> Problem details
The listing below is to be reproduced in full, exactly as given.
BEGIN
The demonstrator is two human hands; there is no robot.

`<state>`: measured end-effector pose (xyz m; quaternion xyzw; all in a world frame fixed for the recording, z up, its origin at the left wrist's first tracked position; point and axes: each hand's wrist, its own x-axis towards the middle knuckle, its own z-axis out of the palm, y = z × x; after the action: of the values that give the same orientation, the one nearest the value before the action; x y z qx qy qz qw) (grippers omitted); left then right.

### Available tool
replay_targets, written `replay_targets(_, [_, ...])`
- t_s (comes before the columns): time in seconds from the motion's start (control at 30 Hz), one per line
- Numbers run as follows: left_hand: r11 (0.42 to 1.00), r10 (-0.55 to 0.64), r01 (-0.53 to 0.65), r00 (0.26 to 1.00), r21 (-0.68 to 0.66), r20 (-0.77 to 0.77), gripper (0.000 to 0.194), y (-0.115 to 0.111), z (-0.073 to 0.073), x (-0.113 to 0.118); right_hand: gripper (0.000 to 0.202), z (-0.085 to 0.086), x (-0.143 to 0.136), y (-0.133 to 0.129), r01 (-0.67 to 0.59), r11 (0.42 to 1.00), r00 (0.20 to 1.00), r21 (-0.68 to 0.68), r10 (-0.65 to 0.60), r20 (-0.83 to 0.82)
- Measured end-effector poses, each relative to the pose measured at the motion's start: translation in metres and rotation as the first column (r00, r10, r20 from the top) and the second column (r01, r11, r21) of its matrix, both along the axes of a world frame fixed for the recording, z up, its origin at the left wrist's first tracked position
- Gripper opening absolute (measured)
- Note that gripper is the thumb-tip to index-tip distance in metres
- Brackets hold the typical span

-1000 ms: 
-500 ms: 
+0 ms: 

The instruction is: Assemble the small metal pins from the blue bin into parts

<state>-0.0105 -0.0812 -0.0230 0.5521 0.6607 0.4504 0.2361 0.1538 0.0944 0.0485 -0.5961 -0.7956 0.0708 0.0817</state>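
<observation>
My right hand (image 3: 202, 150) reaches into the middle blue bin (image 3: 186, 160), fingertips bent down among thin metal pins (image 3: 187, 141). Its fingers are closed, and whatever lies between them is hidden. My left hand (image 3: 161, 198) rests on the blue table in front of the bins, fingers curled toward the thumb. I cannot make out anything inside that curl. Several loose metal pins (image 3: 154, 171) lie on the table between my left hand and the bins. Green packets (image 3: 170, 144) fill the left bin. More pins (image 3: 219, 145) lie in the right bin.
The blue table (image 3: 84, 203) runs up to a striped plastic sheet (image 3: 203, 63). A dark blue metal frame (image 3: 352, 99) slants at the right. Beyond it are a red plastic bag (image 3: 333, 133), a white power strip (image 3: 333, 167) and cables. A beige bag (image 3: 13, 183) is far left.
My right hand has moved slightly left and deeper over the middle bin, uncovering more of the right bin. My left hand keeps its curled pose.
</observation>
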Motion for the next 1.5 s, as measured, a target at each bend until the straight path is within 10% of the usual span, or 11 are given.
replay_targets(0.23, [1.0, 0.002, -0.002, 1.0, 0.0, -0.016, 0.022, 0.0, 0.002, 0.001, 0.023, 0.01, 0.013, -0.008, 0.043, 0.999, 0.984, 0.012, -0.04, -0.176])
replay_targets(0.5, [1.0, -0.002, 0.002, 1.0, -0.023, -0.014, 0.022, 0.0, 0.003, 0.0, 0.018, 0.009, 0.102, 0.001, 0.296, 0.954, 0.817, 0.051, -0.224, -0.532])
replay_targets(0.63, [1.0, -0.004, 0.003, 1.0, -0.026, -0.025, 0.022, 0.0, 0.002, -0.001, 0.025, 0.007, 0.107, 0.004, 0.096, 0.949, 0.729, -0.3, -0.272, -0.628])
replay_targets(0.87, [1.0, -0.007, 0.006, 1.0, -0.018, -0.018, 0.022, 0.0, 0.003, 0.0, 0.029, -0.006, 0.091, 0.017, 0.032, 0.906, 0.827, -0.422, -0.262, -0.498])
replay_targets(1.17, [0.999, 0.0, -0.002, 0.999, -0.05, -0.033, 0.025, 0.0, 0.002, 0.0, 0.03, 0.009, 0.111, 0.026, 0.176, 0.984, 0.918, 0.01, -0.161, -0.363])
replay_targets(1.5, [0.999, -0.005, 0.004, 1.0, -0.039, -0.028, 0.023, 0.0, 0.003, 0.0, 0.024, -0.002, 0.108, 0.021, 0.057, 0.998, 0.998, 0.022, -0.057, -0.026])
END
> Reply
The demonstrator is two human hands; there is no robot.

`<state>`: measured end-effector pose (xyz m; quaternion xyzw; all in a world frame fixed for the recording, z up, its origin at the left wrist's first tracked position; point and axes: each hand's wrist, its own x-axis towards the middle knuckle, its own z-axis out of the palm, y = z × x; after the action: of the values that give the same orientation, the one nearest the value before the action; x y z qx qy qz qw) (grippers omitted); left then right.

### Available tool
replay_targets, written `replay_targets(_, [_, ...])`
- t_s (comes before the columns): time in seconds from the motion's start (control at 30 Hz), one per line
- Numbers run as follows: left_hand: r11 (0.42 to 1.00), r10 (-0.55 to 0.64), r01 (-0.53 to 0.65), r00 (0.26 to 1.00), r21 (-0.68 to 0.66), r20 (-0.77 to 0.77), gripper (0.000 to 0.194), y (-0.115 to 0.111), z (-0.073 to 0.073), x (-0.113 to 0.118); right_hand: gripper (0.000 to 0.202), z (-0.085 to 0.086), x (-0.143 to 0.136), y (-0.133 to 0.129), r01 (-0.67 to 0.59), r11 (0.42 to 1.00), r00 (0.20 to 1.00), r21 (-0.68 to 0.68), r10 (-0.65 to 0.60), r20 (-0.83 to 0.82)
- Measured end-effector poses, each relative to the pose measured at the motion's start: translation in metres and rotation as the first column (r00, r10, r20 from the top) and the second column (r01, r11, r21) of its matrix, both along the axes of a world frame fixed for the recording, z up, its origin at the left wrist's first tracked position
- Gripper opening absolute (measured)
- Note that gripper is the thumb-tip to index-tip distance in metres
- Brackets hold the typical span

-1000 ms: 
-500 ms: 
+0 ms: 

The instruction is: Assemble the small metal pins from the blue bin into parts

<state>-0.0105 -0.0812 -0.0230 0.5521 0.6607 0.4504 0.2361 0.1538 0.0944 0.0485 -0.5961 -0.7956 0.0708 0.0817</state>
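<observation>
My right hand (image 3: 202, 150) reaches into the middle blue bin (image 3: 186, 160), fingertips bent down among thin metal pins (image 3: 187, 141). Its fingers are closed, and whatever lies between them is hidden. My left hand (image 3: 161, 198) rests on the blue table in front of the bins, fingers curled toward the thumb. I cannot make out anything inside that curl. Several loose metal pins (image 3: 154, 171) lie on the table between my left hand and the bins. Green packets (image 3: 170, 144) fill the left bin. More pins (image 3: 219, 145) lie in the right bin.
The blue table (image 3: 84, 203) runs up to a striped plastic sheet (image 3: 203, 63). A dark blue metal frame (image 3: 352, 99) slants at the right. Beyond it are a red plastic bag (image 3: 333, 133), a white power strip (image 3: 333, 167) and cables. A beige bag (image 3: 13, 183) is far left.
My right hand has moved slightly left and deeper over the middle bin, uncovering more of the right bin. My left hand keeps its curled pose.
</observation>
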Motion for the next 1.5 s, as measured, a target at each bend until the straight path is within 10% of the usual span, or 11 are given.
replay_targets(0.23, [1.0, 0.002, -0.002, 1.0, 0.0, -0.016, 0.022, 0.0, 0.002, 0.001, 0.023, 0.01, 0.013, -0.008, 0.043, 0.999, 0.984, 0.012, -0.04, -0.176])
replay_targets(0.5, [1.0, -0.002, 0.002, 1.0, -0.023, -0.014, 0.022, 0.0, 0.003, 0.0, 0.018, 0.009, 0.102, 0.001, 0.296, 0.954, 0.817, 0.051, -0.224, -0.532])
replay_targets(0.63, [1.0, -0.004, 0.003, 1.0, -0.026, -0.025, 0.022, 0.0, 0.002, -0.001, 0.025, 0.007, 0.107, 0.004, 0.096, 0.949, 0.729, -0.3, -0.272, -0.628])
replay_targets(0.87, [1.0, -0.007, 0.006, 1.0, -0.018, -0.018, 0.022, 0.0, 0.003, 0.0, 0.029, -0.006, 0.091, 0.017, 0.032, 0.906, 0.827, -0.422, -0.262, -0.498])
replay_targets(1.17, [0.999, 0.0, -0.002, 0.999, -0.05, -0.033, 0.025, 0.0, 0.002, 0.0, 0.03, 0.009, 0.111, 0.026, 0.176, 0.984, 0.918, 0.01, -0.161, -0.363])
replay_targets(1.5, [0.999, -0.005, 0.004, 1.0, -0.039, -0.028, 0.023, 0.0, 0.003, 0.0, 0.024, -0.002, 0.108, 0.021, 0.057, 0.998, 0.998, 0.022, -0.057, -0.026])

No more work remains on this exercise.